EMPLOYED PROVIDER NETWORK TRANSFORMATION

Creating the Context for Change for Employed Network Strategy and Execution

Employment continues to be a central provider alignment model for most health systems around the country, with these aggregated networks significantly gaining size and scale over the past 20 years. Many organizations continue to have employed networks that function in silos, largely operating as drivers of volume within the system rather than strategy or value-based performance engines.

Most health system leadership teams recognize the need to change this dynamic and want to effect change, but often lack the context or capability to engage physicians within the group to make this large, disruptive cultural and operational shift — especially when managing the day-to-day network operations is so challenging in this environment. To spur change, they must focus on creating an integrated, multispecialty group adept at delivering the capabilities and patient access the health system needs now and into the future.

Frequently the vision for an employed provider network is tied to the administrative leader of the group or the system CEO, meaning that the vision changes whenever leadership changes, or worse, leadership changes so often that a vision is never established for the group. Successfully executing the day-to-day requirements — and surviving— becomes the vision. While some networks may see day-to-day operational success as laudable, management executives and their teams must evolve beyond solely tackling day-to-day operational decisions and develop a focused, long-term plan for building the capabilities that will generate success into the future. Desirable characteristics of this ideal, “High Performing” network are included in Figure 1.

While most health system leaders and employed providers would agree that pursuing an employed network with these characteristics is desirable, numerous challenges commonly arise on that evolutionary journey:

  • An independent provider culture that hasn’t evolved from a “my practice” or “my service line” mentality since the practices were brought into the network — and which has been reinforced to providers newly recruited into practices with these culturally divisive mindsets.

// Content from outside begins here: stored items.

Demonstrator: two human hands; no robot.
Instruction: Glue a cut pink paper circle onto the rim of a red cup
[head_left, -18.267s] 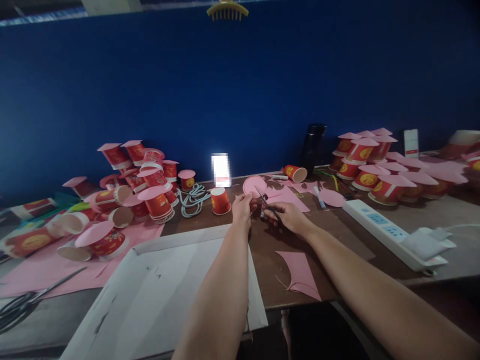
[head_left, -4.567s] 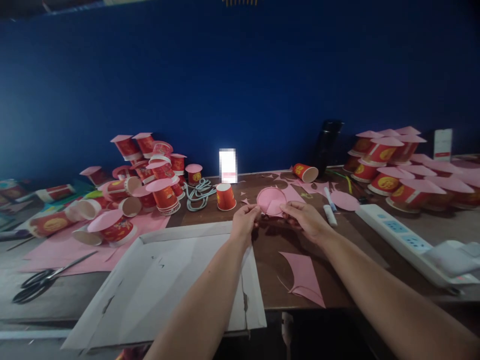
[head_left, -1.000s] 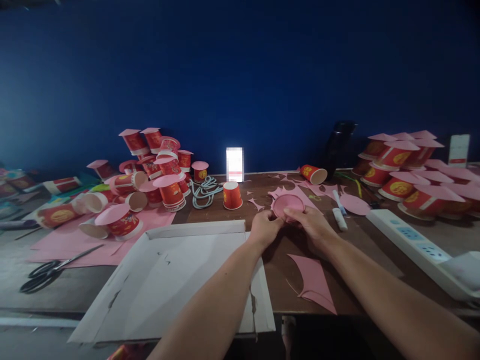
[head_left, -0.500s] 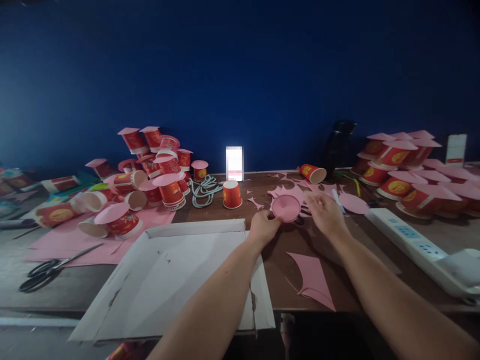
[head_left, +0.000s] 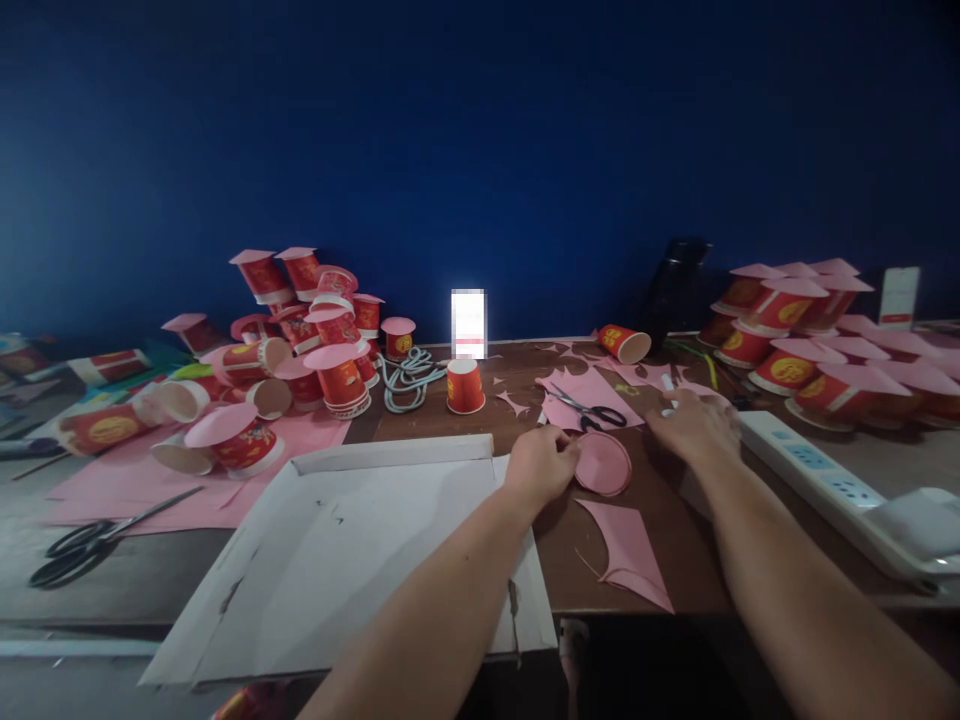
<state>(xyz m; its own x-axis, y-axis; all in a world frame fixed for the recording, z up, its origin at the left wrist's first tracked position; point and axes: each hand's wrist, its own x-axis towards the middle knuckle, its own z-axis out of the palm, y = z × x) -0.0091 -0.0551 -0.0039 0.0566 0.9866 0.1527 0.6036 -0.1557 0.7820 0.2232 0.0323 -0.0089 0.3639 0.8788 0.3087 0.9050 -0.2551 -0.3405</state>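
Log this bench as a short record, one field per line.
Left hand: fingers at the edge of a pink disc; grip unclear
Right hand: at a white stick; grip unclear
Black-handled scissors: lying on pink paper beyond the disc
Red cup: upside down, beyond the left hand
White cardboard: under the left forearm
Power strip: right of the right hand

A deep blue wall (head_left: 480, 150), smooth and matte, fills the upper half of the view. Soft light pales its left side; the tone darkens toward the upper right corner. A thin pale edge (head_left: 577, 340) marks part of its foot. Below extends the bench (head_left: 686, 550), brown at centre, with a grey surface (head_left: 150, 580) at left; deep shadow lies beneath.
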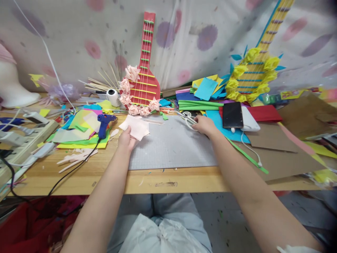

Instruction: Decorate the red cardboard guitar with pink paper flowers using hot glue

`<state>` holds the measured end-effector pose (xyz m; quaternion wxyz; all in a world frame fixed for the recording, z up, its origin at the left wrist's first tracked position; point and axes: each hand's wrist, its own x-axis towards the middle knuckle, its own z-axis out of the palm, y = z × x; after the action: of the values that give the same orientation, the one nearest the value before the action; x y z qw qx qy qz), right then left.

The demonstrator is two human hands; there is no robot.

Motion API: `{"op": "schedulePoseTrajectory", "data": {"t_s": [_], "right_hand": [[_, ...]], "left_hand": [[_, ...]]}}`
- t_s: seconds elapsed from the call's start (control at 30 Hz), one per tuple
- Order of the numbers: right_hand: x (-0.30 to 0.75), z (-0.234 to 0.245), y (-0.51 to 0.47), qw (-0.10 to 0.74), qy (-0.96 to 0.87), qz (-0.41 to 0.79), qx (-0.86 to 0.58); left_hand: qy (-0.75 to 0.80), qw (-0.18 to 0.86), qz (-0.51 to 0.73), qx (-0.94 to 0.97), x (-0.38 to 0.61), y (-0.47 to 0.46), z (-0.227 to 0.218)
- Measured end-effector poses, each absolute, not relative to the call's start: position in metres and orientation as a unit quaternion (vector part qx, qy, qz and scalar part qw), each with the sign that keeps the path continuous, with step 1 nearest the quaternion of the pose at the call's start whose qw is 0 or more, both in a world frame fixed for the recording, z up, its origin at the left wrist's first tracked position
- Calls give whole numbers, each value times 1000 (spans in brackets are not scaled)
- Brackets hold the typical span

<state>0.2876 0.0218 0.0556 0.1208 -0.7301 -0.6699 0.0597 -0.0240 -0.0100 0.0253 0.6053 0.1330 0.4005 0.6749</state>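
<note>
My left hand (126,140) is closed on pale pink paper (135,127), a small stack or folded piece with an angular edge, held over the left side of the grey cutting mat (171,147). At the mat's back right, my right hand (204,124) has its fingers closed on the white loop handles of a pair of scissors (189,123). The scissors' blades point back and left, partly lost among the clutter. Behind the mat stands a red paper lute (151,82) with green and yellow strips and pale pink paper flowers.
A blue glue gun (103,125) rests on coloured sheets at left, its black cord trailing over the table edge. A power strip (31,144) lies far left. At right are a phone (232,115), a white power bank (250,119), brown cardboard (284,154) and a yellow-flowered instrument (250,73).
</note>
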Motion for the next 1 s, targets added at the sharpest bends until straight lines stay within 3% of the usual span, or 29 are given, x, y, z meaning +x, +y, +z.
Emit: {"op": "schedulePoseTrajectory", "data": {"t_s": [0.13,0.2,0.3,0.47,0.53,0.7,0.83,1.0], "right_hand": [[282,66,9,274,-632,362,-628],[272,65,4,311,-626,453,-553],[254,59,3,329,-653,449,-514],[241,50,10,322,-674,275,-605],[239,50,9,323,-679,299,-587],[235,61,-6,229,-698,538,-413],[231,62,-12,107,-702,619,-336],[229,47,-5,62,-654,705,-265]], "left_hand": [[358,618,697,71,-21,-15,32],[340,631,693,75,-22,-18,34],[334,644,684,79,-23,-20,33],[347,629,692,79,-21,-16,28],[351,625,693,76,-20,-15,26],[342,629,694,81,-20,-15,25],[345,624,698,69,-20,-15,24],[352,608,709,62,-19,-14,23]]}}
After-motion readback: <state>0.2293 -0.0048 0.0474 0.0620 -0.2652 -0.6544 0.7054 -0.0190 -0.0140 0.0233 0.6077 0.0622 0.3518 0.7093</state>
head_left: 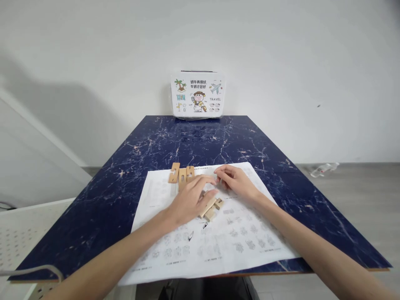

  • An insufficient investment in management infrastructure, which strains the limited network resources and results in daily firefighting, mounting frustrations and staff turnover that feels insurmountable.

  • Incentive structures that reinforce traditional behaviors (100% individual productivity) instead of its present or future (evolving non-productivity and team-based incentive models).

  • A physician leadership structure that is non-existent, not well-utilized or not broadly understood by the employed network or the health system and results in limited effectiveness, mounting frustrations, and potential apathy that precludes moving the group forward and neuters the aspirations of the physician leadership component.

  • A health system leadership culture that views the employed provider network as a cost center, service line or hospital department as opposed to a peer organization and a strategic driver of short- and long-term value.

  • The context needed to create the imperative to change. What do we/should we change into? With all of the day-to-day challenges —including financial — why invest great effort to shift direction and do something different? Why start today or tomorrow — and how? Context is often a reason that initiatives to optimize operations or financial performance fail. Pursuing employed provider network transformation provides the context for change and can turn that context into meaningful, structural change for the network.

HSG Employed Provider Network Transformation (Figure 2) focuses on creating the impetus and context for change and evolution towards “High Performance” in the trajectory of an employed network’s growth and development

  • Developing a shared vision defines the long-term goals of the organization and an ideal future state that should be the focus of leadership and provider action within the network.

  • Redesigning the leadership and management of an employed network to support the group’s current and future needs provides the infrastructure to create sustainable change.

  • Executing strategies related to the shared vision – the most critical of which are aligning incentives and creating a financially sustainable network – gives the network a focus beyond the day-to-day and creates leadership workflows based upon a continuous plan of improvement.

Network transformation to a higher performing state is possible, but requires the proper context, framework, urgency, diligence, commitment, and perseverance. Creating a vision for the future state, defining the strategies to achieve it, developing the infrastructure to support and sustain it, and instilling the innate desire to continuously improve performance aligned with organizational goals and objectives is a clear but somewhat arduous transformative journey. Although transformation does not happen overnight, organizations must embrace the challenge of walking down this path.